**Exercise directions**
Check every line below for the word "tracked" and show those that hold it.
┏━━
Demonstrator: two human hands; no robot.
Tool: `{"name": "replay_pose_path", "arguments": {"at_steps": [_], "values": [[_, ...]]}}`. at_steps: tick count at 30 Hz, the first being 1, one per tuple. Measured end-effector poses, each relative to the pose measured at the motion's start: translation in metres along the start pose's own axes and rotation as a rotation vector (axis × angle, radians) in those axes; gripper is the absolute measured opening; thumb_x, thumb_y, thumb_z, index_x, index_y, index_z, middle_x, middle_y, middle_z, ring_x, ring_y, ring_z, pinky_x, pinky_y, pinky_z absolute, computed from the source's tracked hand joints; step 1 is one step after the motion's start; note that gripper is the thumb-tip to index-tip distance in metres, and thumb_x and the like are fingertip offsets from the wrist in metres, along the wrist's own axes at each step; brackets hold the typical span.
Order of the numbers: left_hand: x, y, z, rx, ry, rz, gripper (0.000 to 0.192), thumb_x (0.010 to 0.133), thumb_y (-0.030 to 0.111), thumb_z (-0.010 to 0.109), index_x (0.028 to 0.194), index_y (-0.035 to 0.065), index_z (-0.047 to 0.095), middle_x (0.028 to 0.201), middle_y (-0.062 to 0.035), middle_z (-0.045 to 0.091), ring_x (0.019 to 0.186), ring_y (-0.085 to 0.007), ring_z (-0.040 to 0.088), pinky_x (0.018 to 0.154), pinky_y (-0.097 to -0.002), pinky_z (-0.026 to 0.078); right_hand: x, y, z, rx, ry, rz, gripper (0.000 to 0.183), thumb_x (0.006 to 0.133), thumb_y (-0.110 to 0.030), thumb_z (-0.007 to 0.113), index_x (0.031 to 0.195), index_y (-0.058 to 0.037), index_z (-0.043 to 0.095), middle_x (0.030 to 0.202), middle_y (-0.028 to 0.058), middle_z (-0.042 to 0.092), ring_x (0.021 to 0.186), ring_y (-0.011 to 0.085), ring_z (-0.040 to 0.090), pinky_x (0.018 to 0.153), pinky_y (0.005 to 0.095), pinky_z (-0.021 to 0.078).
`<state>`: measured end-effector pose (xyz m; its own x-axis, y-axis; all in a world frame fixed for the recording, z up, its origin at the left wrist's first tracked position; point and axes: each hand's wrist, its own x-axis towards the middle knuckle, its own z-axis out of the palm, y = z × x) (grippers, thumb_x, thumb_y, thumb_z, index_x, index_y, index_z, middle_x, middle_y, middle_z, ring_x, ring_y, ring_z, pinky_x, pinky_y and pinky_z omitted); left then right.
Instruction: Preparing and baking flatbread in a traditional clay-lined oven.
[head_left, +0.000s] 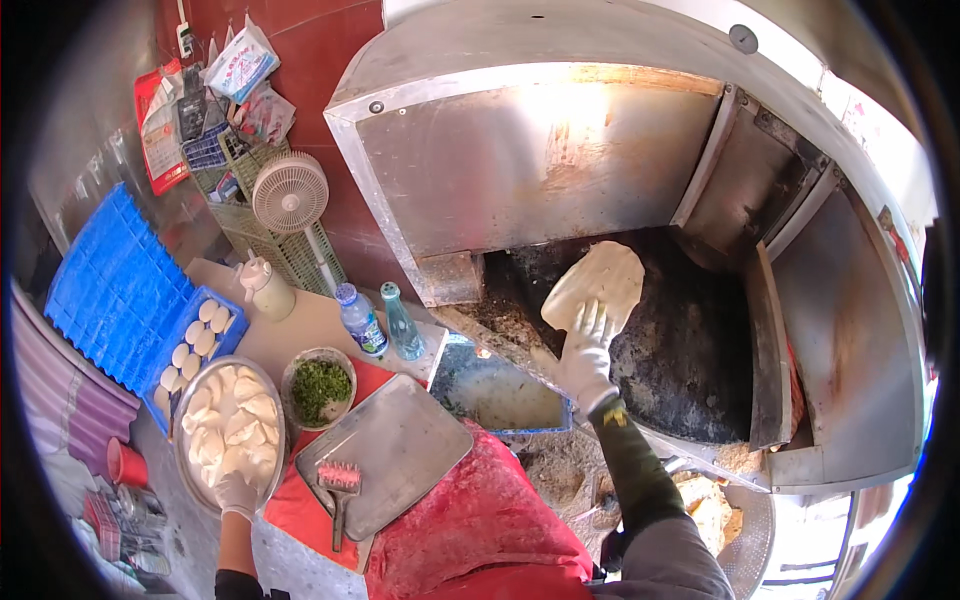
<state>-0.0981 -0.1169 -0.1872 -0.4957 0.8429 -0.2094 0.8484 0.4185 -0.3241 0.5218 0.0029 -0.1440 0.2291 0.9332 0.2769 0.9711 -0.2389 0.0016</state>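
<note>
My right hand (589, 360), in a white glove, lies with its fingers on the near end of a flat oval sheet of dough (600, 277). The dough rests over the black griddle (690, 337) inside a metal oven housing. At lower left my left hand (235, 493), in a thin pale glove, touches the dough pieces (232, 420) in an oval metal bowl (279, 457); its fingertips are hard to make out. A dough docker (340, 480) with a pink roller lies on a metal tray (405, 442) between my hands.
Chopped greens (321, 381) fill a bowl beside the tray. Behind stand two bottles (364, 322), a pitcher (268, 289) and a fan (291, 192). Eggs (196, 337) sit in an open blue box (120, 292). A blue-rimmed tub (499, 386) of cloudy liquid borders the griddle.
</note>
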Motion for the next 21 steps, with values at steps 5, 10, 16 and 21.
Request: {"name": "replay_pose_path", "arguments": {"at_steps": [5,10,16,21], "values": [[0.009,-0.021,0.06,-0.175,0.304,0.084,0.063,0.085,0.037,0.061,0.132,-0.0016,0.044,0.133,-0.0239,0.046,0.121,-0.0405,0.048,0.1,-0.0435,0.041,-0.014,0.01,-0.025,0.143,-0.156,-0.214,0.103,0.08,-0.068,0.048,0.141,0.0117,0.024,0.147,0.0328,0.019,0.14,0.0427,0.013,0.114,0.0531,0.0066],[0.03,0.008,0.038,-0.499,0.319,0.421,0.071,0.089,0.035,0.055,0.143,-0.0023,0.028,0.146,-0.0247,0.03,0.134,-0.0395,0.032,0.109,-0.0419,0.031,0.071,0.06,0.032,0.074,0.308,-0.112,0.098,0.084,-0.069,0.039,0.147,0.0023,0.015,0.153,0.0258,0.011,0.142,0.0411,0.008,0.115,0.0488,0.0057],[0.012,0.022,-0.015,-0.443,-0.032,0.295,0.071,0.09,0.043,0.05,0.14,-0.0043,0.031,0.141,-0.0249,0.037,0.127,-0.0397,0.04,0.107,-0.0433,0.031,0.163,0.11,0.018,0.146,-0.289,0.129,0.102,0.084,-0.073,0.031,0.146,0.0067,0.011,0.152,0.0287,0.007,0.143,0.0393,0.005,0.115,0.0472,0.0032],[-0.02,0.064,-0.074,-0.08,-0.079,0.298,0.055,0.09,0.047,0.046,0.115,-0.0015,0.054,0.128,-0.0237,0.05,0.117,-0.0371,0.05,0.088,-0.0484,0.044,0.15,0.028,-0.023,0.106,-0.438,0.165,0.106,0.084,-0.073,0.031,0.143,0.0125,0.01,0.152,0.0304,0.005,0.143,0.0389,0.002,0.116,0.0466,0.001]]}}
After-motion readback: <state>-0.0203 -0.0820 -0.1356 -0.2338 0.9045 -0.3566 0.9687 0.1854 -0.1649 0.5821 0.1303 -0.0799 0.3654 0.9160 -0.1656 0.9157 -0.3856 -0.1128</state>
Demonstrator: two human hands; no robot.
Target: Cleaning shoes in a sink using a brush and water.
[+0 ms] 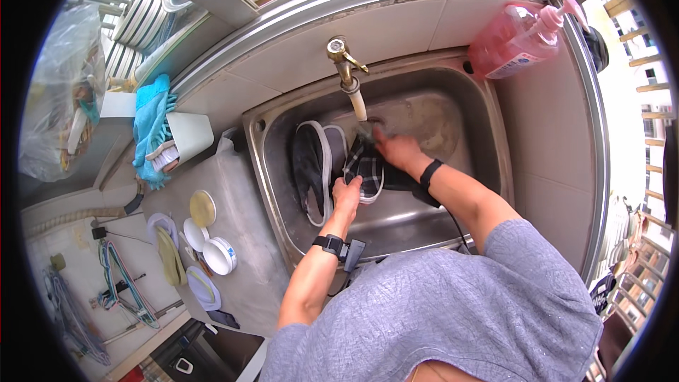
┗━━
**Result of this task**
Tool: `{"name": "replay_pose_path", "arguments": {"at_steps": [_], "values": [[_, ...]]}}`. at_steps: tick count at 30 Hz, the first being 1, one per tuple. Measured end-effector poses, each relative to the pose measured at the motion's start: translation in metres along the start pose's own axes and rotation as a rotation vector (axis × angle, radians) in those axes; gripper is the absolute measured opening; thumb_x, thumb_y, thumb_z, index_x, index_y, index_z, middle_x, middle_y, middle_z, ring_x, ring_y, ring_z, pinky_x, pinky_y, pinky_z absolute, computed from the source's tracked hand joints; step 1 is one step after the motion's start; note that gripper is the thumb-tip to index-tip distance in metres, and thumb_x and the like are fingertip offsets from the wrist in metres, along the wrist's own axes at each step; brackets hold the typical span.
`<state>`: measured end-effector pose (xyz m; its own x-axis, y-axis; all in a world frame fixed for the recording, z up, its origin at the left wrist's first tracked position; point and axes: each hand's wrist, its own x-axis towards the middle knuckle, its own z-axis out of the palm, y = z × x) (grippers, thumb_x, thumb_y, thumb_z, index_x, index_y, index_z, middle_x, middle_y, middle_z, ring_x, ring_y, ring_z, pinky_x, pinky_y and pinky_z omitted); left then right.

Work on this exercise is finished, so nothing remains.